### Task objective:
From the entries that follow, gather each line holding the word "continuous".

[Dataset entries]
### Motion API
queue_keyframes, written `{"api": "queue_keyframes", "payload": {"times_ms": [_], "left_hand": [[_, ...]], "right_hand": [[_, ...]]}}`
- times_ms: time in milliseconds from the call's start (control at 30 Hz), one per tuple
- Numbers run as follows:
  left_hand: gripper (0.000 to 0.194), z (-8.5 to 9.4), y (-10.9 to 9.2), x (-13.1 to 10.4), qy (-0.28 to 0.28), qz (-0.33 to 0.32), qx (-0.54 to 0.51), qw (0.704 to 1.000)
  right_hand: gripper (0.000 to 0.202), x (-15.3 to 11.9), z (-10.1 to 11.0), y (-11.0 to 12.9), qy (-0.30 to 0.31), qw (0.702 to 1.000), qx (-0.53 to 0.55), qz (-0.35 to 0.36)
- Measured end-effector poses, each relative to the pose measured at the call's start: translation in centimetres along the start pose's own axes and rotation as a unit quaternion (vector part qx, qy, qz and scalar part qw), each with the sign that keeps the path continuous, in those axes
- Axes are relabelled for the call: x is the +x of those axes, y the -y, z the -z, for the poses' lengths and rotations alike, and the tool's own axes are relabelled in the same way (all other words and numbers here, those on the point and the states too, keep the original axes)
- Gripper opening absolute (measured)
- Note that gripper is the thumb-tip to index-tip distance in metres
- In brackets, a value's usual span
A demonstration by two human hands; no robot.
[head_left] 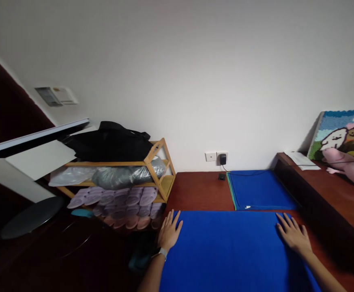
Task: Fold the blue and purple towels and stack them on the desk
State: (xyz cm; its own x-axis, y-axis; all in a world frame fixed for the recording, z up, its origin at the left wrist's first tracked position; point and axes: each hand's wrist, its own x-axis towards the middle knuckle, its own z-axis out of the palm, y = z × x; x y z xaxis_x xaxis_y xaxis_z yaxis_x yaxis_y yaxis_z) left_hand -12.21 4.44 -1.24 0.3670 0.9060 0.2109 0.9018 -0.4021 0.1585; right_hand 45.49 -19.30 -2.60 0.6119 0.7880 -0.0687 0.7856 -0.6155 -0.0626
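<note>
Bright blue rectangular cloth lay nearest, seemingly already flat on the reddish-brown wooden tabletop; its near edge, out of view, left what remained uncertain. The left hand, fingers spread, rested at its far-left corner; past its far edge, the tabletop offered some room; the right hand, fingers fanned, rested at its far-right corner.

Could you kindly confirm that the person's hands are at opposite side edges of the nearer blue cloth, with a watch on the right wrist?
Not quite: the head view shows the watch on the left hand's wrist. The hands are indeed at opposite side edges of the nearer blue cloth.
</note>
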Motion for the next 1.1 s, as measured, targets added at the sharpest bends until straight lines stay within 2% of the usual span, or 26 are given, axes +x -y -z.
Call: {"api": "queue_keyframes", "payload": {"times_ms": [67, 133, 233, 333, 400, 433, 500, 567, 667, 767, 867, 967, 1100], "left_hand": [[0.057, 0.0, -0.2, -0.1, -0.008, -0.004, -0.003, 1.000], [0.058, 0.0, -0.3, -0.1, -0.011, -0.004, -0.006, 1.000], [0.058, 0.0, -0.4, -0.2, -0.006, -0.003, -0.011, 1.000], [0.057, 0.0, -0.3, -0.2, -0.002, -0.003, -0.013, 1.000], [0.057, -0.1, -0.2, -0.1, -0.006, -0.005, -0.012, 1.000], [0.056, -0.2, -0.2, -0.1, -0.010, -0.007, -0.011, 1.000], [0.056, -0.5, 0.0, 0.0, -0.015, -0.008, -0.008, 1.000], [0.055, -0.6, 0.1, 0.1, -0.015, -0.006, -0.004, 1.000], [0.055, -0.7, 0.2, 0.2, -0.014, -0.004, 0.001, 1.000], [0.055, -0.6, 0.2, 0.3, -0.012, -0.003, 0.005, 1.000], [0.056, -0.5, 0.3, 0.5, -0.003, 0.000, 0.009, 1.000], [0.056, -0.3, 0.4, 0.7, 0.016, 0.007, 0.021, 1.000], [0.057, 0.0, 0.6, 0.9, 0.040, 0.003, 0.029, 0.999]], "right_hand": [[0.067, -0.2, 0.9, 2.4, -0.030, 1.000, 0.000, -0.001], [0.066, -1.0, 1.6, 6.9, -0.063, 0.996, 0.025, 0.060], [0.065, -3.7, 2.2, 16.5, -0.053, 0.965, 0.107, 0.233], [0.066, -6.6, 1.8, 25.2, 0.000, 0.927, 0.159, 0.340], [0.068, -7.6, 1.3, 28.1, 0.026, 0.917, 0.171, 0.359], [0.068, -7.8, 1.1, 28.5, 0.032, 0.918, 0.171, 0.356], [0.068, -7.4, 0.7, 27.0, 0.032, 0.927, 0.165, 0.336], [0.068, -6.4, 0.3, 23.2, 0.023, 0.939, 0.153, 0.307], [0.065, -4.4, -0.4, 14.7, 0.000, 0.961, 0.118, 0.249], [0.067, -2.0, -1.0, 5.8, -0.008, 0.985, 0.061, 0.161], [0.069, 0.0, -1.7, -0.3, -0.013, 0.995, 0.038, 0.087], [0.071, 0.8, -2.3, -2.6, -0.019, 0.997, 0.038, 0.066], [0.073, 0.6, -2.6, -2.0, -0.024, 0.998, 0.026, 0.054]]}}
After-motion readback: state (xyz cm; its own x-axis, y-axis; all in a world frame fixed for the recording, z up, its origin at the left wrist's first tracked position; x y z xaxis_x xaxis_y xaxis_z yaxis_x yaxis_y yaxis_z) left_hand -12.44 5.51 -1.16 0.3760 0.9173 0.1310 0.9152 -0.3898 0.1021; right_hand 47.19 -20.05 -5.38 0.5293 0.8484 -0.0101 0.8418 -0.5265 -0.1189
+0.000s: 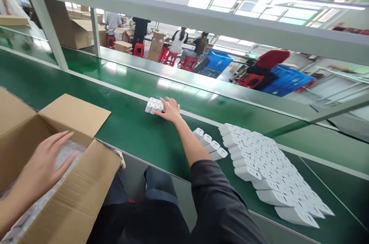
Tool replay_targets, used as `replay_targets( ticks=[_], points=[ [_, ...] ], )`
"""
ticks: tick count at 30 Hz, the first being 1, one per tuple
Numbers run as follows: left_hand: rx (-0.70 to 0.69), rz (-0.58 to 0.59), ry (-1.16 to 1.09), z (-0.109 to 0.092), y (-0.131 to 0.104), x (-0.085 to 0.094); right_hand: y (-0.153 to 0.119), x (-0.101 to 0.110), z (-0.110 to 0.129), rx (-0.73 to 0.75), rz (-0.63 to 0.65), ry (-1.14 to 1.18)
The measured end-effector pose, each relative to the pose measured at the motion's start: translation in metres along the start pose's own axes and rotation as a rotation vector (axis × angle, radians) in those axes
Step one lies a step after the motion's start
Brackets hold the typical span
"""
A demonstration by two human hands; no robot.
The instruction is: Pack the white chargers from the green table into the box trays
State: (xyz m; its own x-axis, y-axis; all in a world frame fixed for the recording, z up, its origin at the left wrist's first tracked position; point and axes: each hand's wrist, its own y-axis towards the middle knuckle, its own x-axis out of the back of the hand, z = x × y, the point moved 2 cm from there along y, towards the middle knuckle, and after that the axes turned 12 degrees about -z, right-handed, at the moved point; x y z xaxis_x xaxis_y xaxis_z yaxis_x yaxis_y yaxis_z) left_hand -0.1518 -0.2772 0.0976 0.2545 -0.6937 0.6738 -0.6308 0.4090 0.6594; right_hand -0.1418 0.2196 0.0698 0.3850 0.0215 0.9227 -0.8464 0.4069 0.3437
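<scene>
On the green bench top point(129, 132), a small cluster of white charger-like blocks point(152, 106) stands upright near the middle. My right hand point(170, 110) rests against the right side of this cluster, its fingers spread partly round the blocks. My left hand point(52, 157) is over the open cardboard box point(75, 115) at the left, fingers apart, with nothing visible in it. Clear plastic-wrapped items point(69, 151) lie inside the box beneath it. To the right of my right forearm is a short row of similar white blocks point(211, 145).
A large group of white blocks point(268, 167) covers the right part of the bench. White frame posts point(47, 25) and a crossbar stand beyond it. In the background are seated people, red stools point(138, 50), blue crates point(217, 61) and another cardboard box point(86, 32).
</scene>
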Motion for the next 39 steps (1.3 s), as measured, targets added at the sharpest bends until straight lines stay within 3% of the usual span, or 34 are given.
replay_targets(
  ticks=[2, 4, 7, 9, 12, 14, 17, 25, 31, 33, 36, 39],
  points=[
    [-0.096, 0.125, -0.117, -0.029, 0.057, -0.066, 0.023, 0.001, -0.009, -0.015, 0.132, -0.009],
    [-0.126, 0.248, -0.264, -0.061, 0.115, -0.146, 0.04, -0.001, -0.011, -0.024, 0.199, 0.005],
    [-0.004, 0.405, -0.429, -0.1, 0.177, -0.257, 0.05, -0.009, -0.01, -0.01, 0.215, 0.012],
    [0.006, 0.456, -0.468, -0.116, 0.198, -0.307, 0.048, -0.013, -0.009, 0.007, 0.209, 0.01],
    [-0.003, 0.511, -0.516, -0.121, 0.202, -0.346, 0.039, -0.014, -0.008, 0.026, 0.189, 0.009],
    [-0.015, 0.527, -0.543, -0.118, 0.194, -0.351, 0.03, -0.01, -0.006, 0.028, 0.176, 0.013],
    [-0.052, 0.54, -0.583, -0.111, 0.171, -0.339, 0.003, -0.003, 0.002, 0.026, 0.156, 0.023],
    [-0.108, 0.502, -0.677, -0.125, 0.075, -0.259, -0.107, 0.019, 0.04, 0.017, 0.047, 0.092],
    [-0.064, 0.468, -0.658, -0.134, 0.049, -0.226, -0.132, 0.036, 0.047, 0.019, 0.052, 0.155],
    [-0.053, 0.454, -0.662, -0.133, 0.048, -0.221, -0.133, 0.046, 0.037, 0.039, -0.037, 0.258],
    [-0.009, 0.408, -0.667, -0.129, 0.047, -0.216, -0.143, 0.058, 0.021, 0.046, -0.314, 0.432],
    [-0.001, 0.338, -0.657, -0.126, 0.045, -0.215, -0.164, 0.054, 0.016, 0.041, -0.565, 0.455]
  ],
)
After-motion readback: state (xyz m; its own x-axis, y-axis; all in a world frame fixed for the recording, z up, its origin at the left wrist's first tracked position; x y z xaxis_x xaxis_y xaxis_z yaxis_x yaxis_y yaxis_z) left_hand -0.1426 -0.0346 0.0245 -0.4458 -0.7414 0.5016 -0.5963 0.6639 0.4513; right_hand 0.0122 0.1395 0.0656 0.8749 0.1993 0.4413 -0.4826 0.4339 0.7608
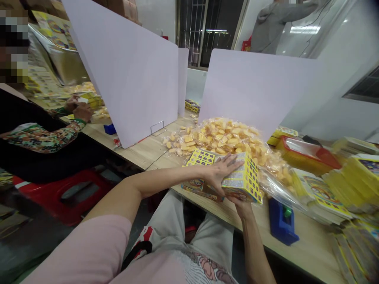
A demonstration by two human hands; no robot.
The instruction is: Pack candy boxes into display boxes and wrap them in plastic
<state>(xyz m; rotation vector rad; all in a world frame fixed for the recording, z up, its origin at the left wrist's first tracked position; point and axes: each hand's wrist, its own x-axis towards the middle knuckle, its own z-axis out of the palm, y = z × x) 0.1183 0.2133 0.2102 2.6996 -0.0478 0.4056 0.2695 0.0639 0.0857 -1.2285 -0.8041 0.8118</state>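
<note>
Box (242, 179) gripped by left hand (220, 171) and right hand (241, 203), long axis left-right.

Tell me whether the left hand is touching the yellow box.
Touching. The head view shows the left hand lying flat on top of the yellow box, palm down, with no gap visible, while the right hand supports it from below.
</note>
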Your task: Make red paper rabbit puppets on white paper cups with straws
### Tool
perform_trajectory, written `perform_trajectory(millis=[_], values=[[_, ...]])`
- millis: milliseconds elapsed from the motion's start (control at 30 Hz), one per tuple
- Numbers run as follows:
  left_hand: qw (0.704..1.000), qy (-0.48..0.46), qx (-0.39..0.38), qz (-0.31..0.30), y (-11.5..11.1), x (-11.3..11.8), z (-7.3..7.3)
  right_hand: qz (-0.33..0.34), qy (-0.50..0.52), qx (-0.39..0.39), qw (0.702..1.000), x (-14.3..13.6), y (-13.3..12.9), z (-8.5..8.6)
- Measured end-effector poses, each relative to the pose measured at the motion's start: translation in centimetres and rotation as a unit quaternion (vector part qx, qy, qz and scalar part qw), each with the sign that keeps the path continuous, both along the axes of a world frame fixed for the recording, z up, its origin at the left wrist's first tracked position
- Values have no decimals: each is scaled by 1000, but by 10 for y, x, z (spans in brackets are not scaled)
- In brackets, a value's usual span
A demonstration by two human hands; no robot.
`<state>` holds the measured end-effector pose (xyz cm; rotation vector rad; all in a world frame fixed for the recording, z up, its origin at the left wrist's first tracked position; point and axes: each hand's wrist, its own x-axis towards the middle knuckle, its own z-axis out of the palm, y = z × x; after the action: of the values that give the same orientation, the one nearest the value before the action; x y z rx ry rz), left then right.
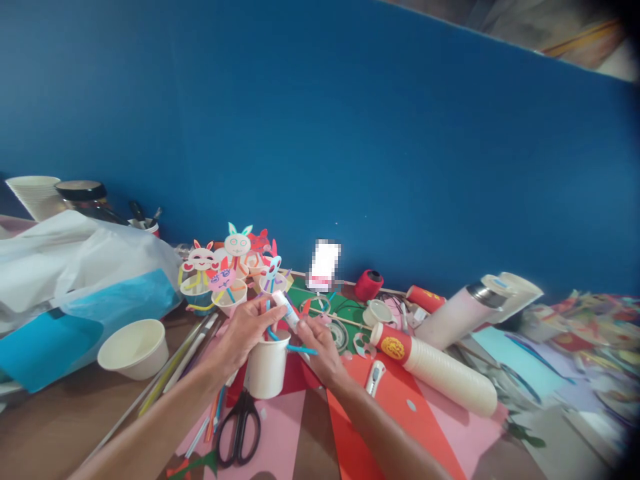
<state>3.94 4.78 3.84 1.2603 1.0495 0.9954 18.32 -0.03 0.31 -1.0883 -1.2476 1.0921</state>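
A white glue stick is tilted between my two hands, above a white paper cup. My left hand is closed, its thumb and fingers at the upper end of the glue stick. The fingers of my right hand close round its lower end. Blue strips stick out from the cup's rim, and a red pointed piece shows behind my right fingers. Black-handled scissors lie in front of the cup, their blades partly hidden.
Paper cups with animal-face figures stand behind my left hand. A white bowl sits at left. Right are a utility knife, a long stack of cups and a thermos. A blue panel rises behind.
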Motion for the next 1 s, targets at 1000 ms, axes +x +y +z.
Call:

### Solution for this exercise:
- Measured end-effector poses, each relative to the pose measured at the call's start: translation in centimetres along the start pose's own axes and rotation as a unit quaternion (vector part qx, qy, qz and scalar part qw), each with the sign that keeps the path continuous, in those axes
- Measured end-effector poses, each relative to the pose measured at the motion's start: translation in centimetres and rotation as a unit quaternion (vector part qx, qy, qz and scalar part qw), each with the sign that keeps the path continuous, both along the axes of a world frame fixed for the recording, z up, its origin at the left wrist's first tracked position

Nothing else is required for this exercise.